In October, McCarthy finally decided the time had come to do a little front-door business, so he quietly took over the Paris space, keeping the bakery's name through the holidays and offering the same roster of cinnamon rolls, pecan rolls, croissants and scones that had been Paris's stock in trade for years, hoping that regular customers would be reassured. "They still freaked out," he tells me. "People would come in and say, ŒWhat happened? Who are you?'"

Now he's officially renaming the space Red Elk Bakery, and while he'll still bake the Paris favorites, he'll soon add his own cheesecakes, specialty tarts, two-layer cakes and breads -- maybe four or five different loaves a day. As for all the fancy-shmancy stuff he used to do when he was in the kitchen at places like Mel's, "I don't really have the clientele for that," he explains. "I've gone really rustic, you know? But that's been really cool."

This rustic streak has always been in him, he insists, even back in his time at San Francisco's Lulu in the mid-'90s, where he sat out the salad days of the whole New American thing, cooking simple, classic desserts while the industry boomed all around him. "Winter of '94, it was a great time to be there," he says. "But I really didn't get into any of that fancier stuff until I came to Denver, when that was what people wanted."

McCarthy estimates that he's doing about 85 percent of his business out the back door these days, supplying restaurants, cafes, coffeehouses and hotels; he's also working on a line of frozen products with a statewide distributor.
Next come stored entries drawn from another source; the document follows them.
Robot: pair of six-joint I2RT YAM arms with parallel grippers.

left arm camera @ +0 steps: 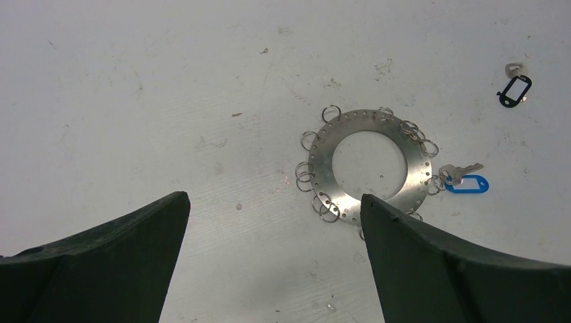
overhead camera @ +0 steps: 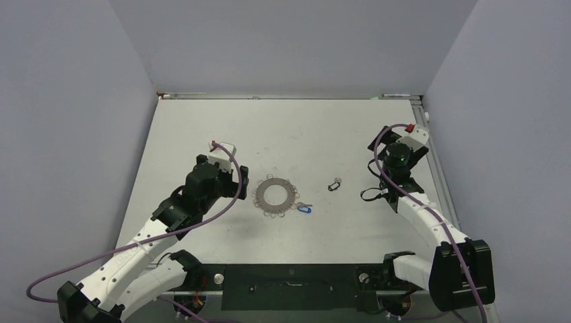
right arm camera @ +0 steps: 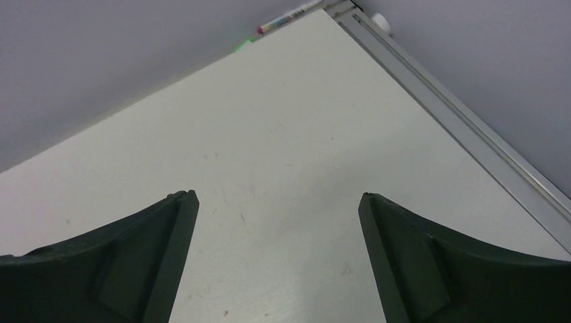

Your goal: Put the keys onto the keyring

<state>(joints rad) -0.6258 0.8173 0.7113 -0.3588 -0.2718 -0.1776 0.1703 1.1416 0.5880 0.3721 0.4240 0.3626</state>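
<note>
L gripper point(left arm camera: 275, 198) and R gripper point(right arm camera: 276, 195) are seen wide open, empty. Approach step; nothing picked yet. Black key point(left arm camera: 515, 89), mid-bench, to be pinched, keyring point(left arm camera: 323, 161) steadied.

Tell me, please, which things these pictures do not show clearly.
- Left wrist: the keyring's near rim is partly hidden behind a finger.
- Left wrist: whether the blue key is hooked on a loop; too small.
- Top: the black key's shape; too small.
- Right wrist: only table; keyring and keys outside the frame.
</note>
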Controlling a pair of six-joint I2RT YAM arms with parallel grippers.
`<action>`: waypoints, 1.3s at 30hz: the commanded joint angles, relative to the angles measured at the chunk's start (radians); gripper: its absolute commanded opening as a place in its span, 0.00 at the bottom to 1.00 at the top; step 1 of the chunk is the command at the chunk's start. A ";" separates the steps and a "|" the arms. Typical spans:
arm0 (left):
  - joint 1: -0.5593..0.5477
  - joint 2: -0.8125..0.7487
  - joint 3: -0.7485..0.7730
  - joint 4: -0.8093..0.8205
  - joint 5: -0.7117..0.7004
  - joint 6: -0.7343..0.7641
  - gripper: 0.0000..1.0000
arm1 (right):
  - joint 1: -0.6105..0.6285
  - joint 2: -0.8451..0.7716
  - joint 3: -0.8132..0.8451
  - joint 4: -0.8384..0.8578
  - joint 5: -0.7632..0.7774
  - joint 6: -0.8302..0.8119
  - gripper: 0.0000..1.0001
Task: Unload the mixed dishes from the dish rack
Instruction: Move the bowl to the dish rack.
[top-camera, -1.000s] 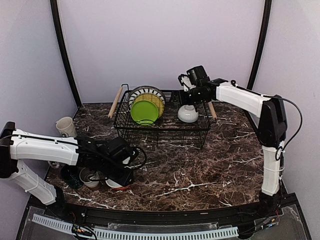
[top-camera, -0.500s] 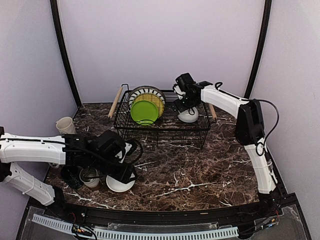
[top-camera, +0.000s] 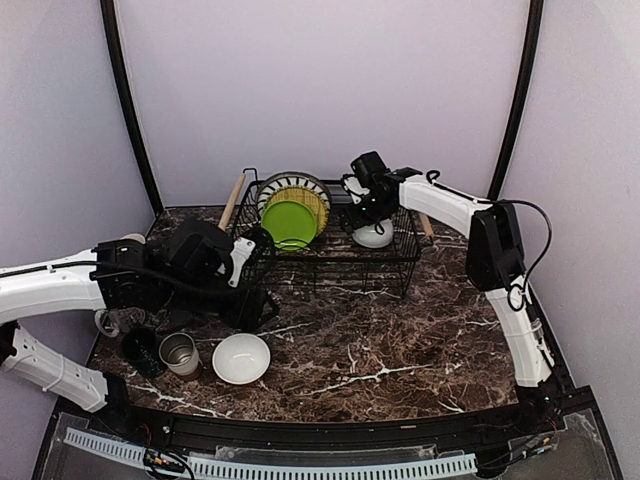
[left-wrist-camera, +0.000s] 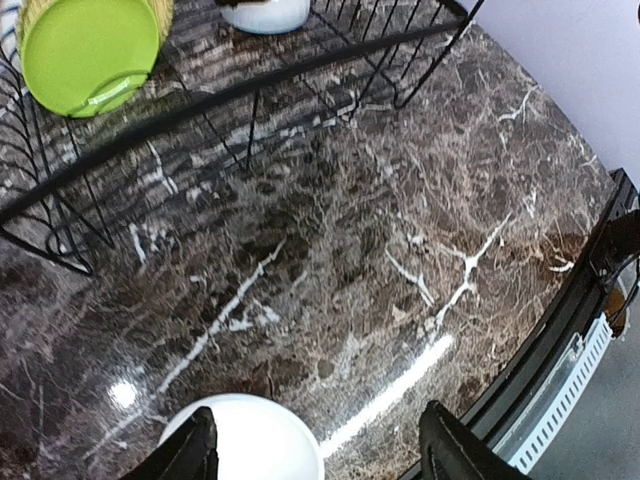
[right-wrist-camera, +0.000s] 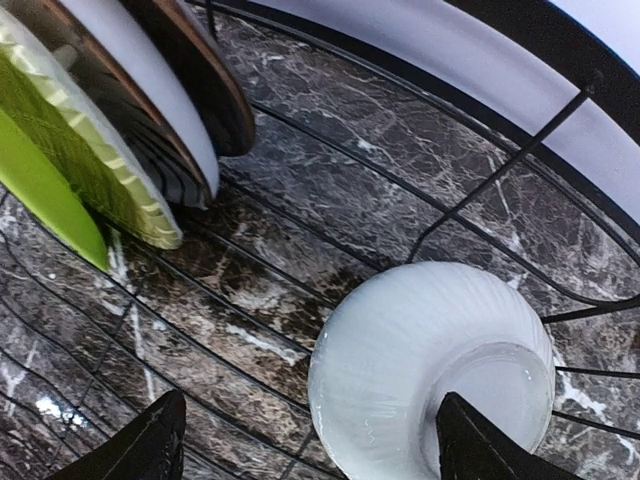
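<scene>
1. Dark veined marble (top-camera: 400, 330) under pale lilac walls carried the dish rack (top-camera: 330, 262) at its far middle; a table bowl (top-camera: 241, 358), a steel cup (top-camera: 179, 353) and a dark mug (top-camera: 140, 350) stood outside it at the near left.
2. Inside the rack, a lime-green plate (top-camera: 290, 222), a yellow plate (top-camera: 312, 203) and a grey plate (top-camera: 293, 180) stood on edge at the left end; an upturned bowl (right-wrist-camera: 430, 370) lay at the right end.
3. The right gripper (right-wrist-camera: 310, 420) hung over the upturned bowl, jaws spread; one finger overlapped its foot ring, the other stood out over the wires; nothing was pinched.
4. The left gripper (left-wrist-camera: 318, 430) was spread and empty above the table bowl.
5. The upturned bowl looked like glazed ceramic: stiff, slick, breakable; its ribbed dome would likely slide from the pads, so the foot ring or the rim seemed the surer hold; the wires could catch the rim on lifting.
</scene>
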 joint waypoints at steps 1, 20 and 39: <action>0.006 -0.025 0.104 -0.049 -0.125 0.102 0.69 | -0.003 -0.039 -0.091 0.002 -0.263 0.098 0.83; 0.029 -0.037 0.120 -0.026 -0.140 0.148 0.71 | 0.097 -0.384 -0.403 0.181 -0.526 0.258 0.95; 0.047 -0.022 0.125 -0.029 -0.119 0.150 0.71 | -0.044 -0.021 0.044 0.107 -0.182 0.072 0.99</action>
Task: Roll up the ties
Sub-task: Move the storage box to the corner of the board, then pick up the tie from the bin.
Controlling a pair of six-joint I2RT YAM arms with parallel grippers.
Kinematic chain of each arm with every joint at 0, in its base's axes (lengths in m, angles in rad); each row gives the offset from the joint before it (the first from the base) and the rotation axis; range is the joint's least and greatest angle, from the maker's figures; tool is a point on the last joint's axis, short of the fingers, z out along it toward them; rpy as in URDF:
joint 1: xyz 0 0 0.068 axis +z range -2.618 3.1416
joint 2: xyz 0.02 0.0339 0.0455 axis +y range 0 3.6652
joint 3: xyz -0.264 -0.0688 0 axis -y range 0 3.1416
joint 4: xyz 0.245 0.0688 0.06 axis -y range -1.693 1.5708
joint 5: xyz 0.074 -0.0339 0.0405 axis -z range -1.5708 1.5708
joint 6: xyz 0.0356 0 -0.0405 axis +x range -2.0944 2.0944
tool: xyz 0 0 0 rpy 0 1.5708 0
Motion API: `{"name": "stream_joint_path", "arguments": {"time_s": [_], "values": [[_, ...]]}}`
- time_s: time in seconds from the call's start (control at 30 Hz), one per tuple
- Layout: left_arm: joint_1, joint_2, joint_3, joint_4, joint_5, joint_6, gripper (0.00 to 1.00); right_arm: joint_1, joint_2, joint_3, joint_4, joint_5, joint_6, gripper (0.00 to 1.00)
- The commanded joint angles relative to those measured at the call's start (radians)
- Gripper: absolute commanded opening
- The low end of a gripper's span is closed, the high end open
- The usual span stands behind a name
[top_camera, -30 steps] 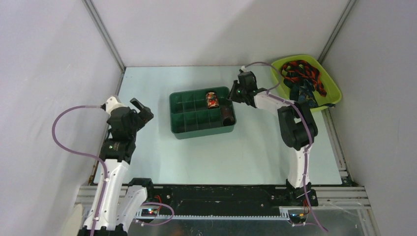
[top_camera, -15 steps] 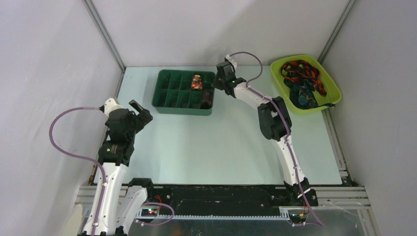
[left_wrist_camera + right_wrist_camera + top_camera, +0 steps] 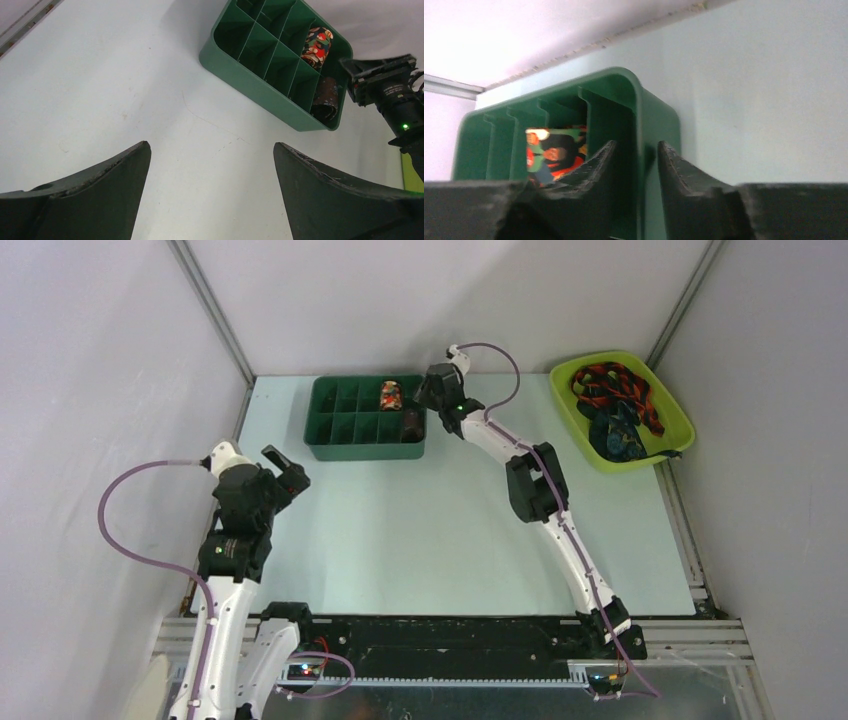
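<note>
A green compartment box stands at the table's back left. It holds a rolled red patterned tie and a dark rolled tie. My right gripper is shut on the box's right wall, one finger inside and one outside; the patterned roll shows just past it. A red-orange striped tie and a navy tie lie heaped in the lime tray. My left gripper is open and empty above bare table, with the box ahead of it.
The lime tray stands at the back right corner. Grey walls close in the table on the left, back and right. The right arm stretches diagonally across the table's middle to the back.
My right gripper has dragged the green box from the table's middle to the back left, with both rolls still inside. The left arm has barely moved.
</note>
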Motion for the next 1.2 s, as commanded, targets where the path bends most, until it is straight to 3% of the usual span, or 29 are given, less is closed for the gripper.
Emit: {"name": "stream_joint_path", "arguments": {"time_s": [0.0, 0.1, 0.23, 0.4, 0.67, 0.87, 1.03, 1.17], "values": [[0.005, -0.002, 0.007, 0.013, 0.029, 0.026, 1.00, 0.011, -0.011, 0.083, 0.201, 0.029, -0.060, 0.51], [0.007, 0.000, 0.005, 0.014, 0.028, 0.027, 1.00, 0.006, -0.086, 0.050, 0.199, 0.022, -0.149, 0.67], [0.013, 0.010, 0.006, 0.026, 0.038, 0.022, 1.00, -0.040, -0.290, -0.184, 0.229, -0.049, -0.261, 0.76], [0.020, 0.035, 0.010, 0.027, 0.048, 0.012, 1.00, -0.146, -0.572, -0.375, 0.033, -0.136, -0.334, 0.78], [0.021, 0.070, 0.016, 0.028, 0.059, 0.004, 1.00, -0.452, -0.876, -0.632, -0.359, -0.172, -0.447, 0.77], [0.020, 0.098, 0.026, 0.058, 0.114, 0.003, 1.00, -0.560, -0.895, -0.689, -0.465, -0.250, -0.577, 0.77], [0.020, 0.103, 0.026, 0.078, 0.151, 0.006, 1.00, -0.572, -0.813, -0.646, -0.519, -0.334, -0.623, 0.77], [0.020, 0.096, 0.020, 0.070, 0.140, 0.011, 1.00, -0.574, -0.734, -0.600, -0.557, -0.305, -0.637, 0.77]]}}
And, of course, he's still got the cinnamon rolls, the scones and all that rustic stuff that makes him happy -- and keeps the regulars coming back.

Leftovers: The Denver Metro Convention & Visitors Bureau has put together another "Denver Restaurant Week," scheduled to begin on February 25 and run through March 3. And though technically it's now the "Beringer Denver Restaurant Week," I'm going to ignore that, since Beringer is a Napa Valley wine producer and it just sounds silly.
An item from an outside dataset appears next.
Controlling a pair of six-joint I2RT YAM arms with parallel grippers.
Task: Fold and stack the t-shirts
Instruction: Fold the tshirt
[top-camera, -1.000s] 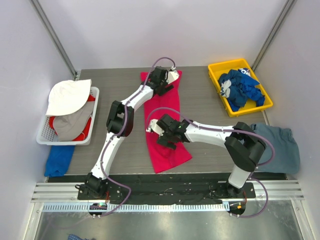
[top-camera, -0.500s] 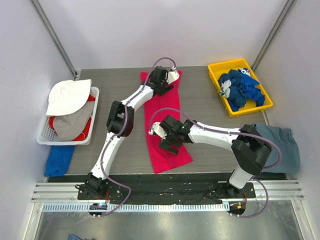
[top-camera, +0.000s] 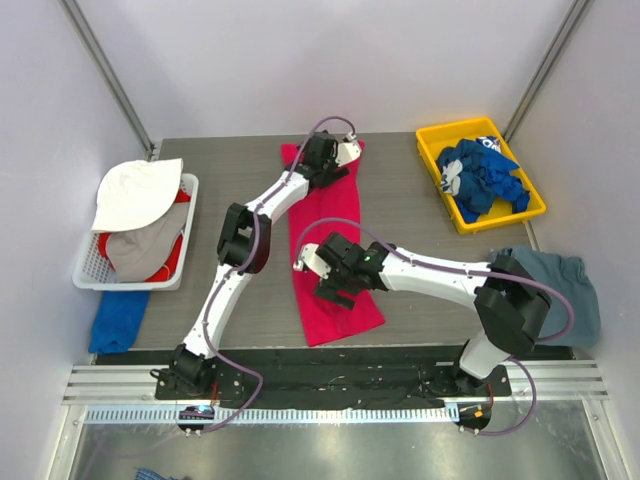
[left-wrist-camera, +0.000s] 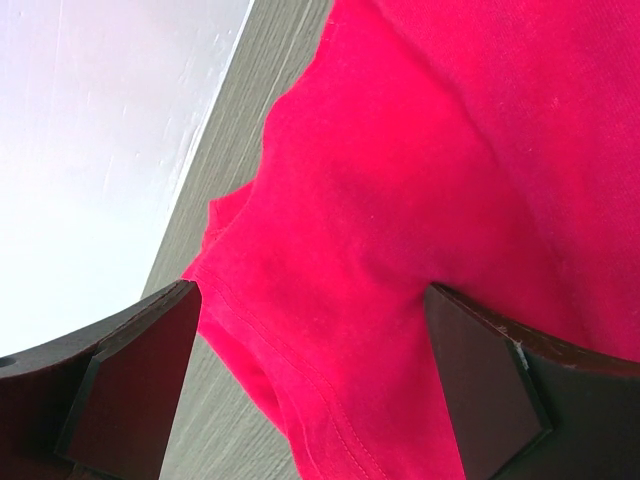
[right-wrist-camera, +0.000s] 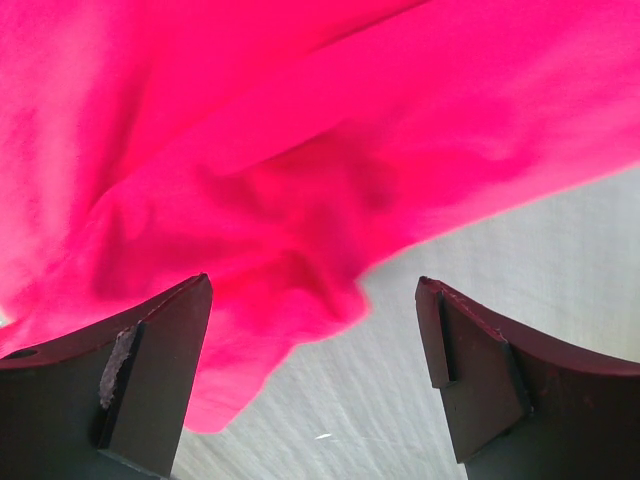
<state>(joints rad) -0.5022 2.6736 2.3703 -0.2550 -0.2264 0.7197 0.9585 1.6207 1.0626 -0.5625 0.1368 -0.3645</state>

The bureau has more than a hundred restaurants signed up to participate this year, and the deal goes like this: You make a reservation, you go to the restaurant, you get a prix fixe, multi-course meal, you pay $52.80 for two or $26.40 for one (not counting tax and tip). Simple as that. There's a list of the participating restaurants and links to their special Denver Restaurant Week menus at www.denver.org/DRW06/Restaurants.asp.

Congratulations to Rosa Linda's Mexican Cafe and the Aguirre family, whose nachos just got picked for a Wall Street Journal food piece on the top fifteen nachos in the nation. Granted, that's a pretty lame idea for an article, but Rosa Linda's deserves props for the mention, as well as all the good food they've served -- and good works they've done -- over their twenty-plus years at 2005 West 33rd Avenue.

Up in Boulder, Nate Ready just nailed down his master sommelier's certificate from the Court of Master Sommeliers, joining the ranks of just over a hundred people who've risen to this level in the grape-juice world. Also, for the moment, this makes Frasca one of only two restaurants in the country (the other being the Little Nell in Aspen) to have two certified master sommeliers on staff, since owner Bobby Stuckey got his certificate in 2004.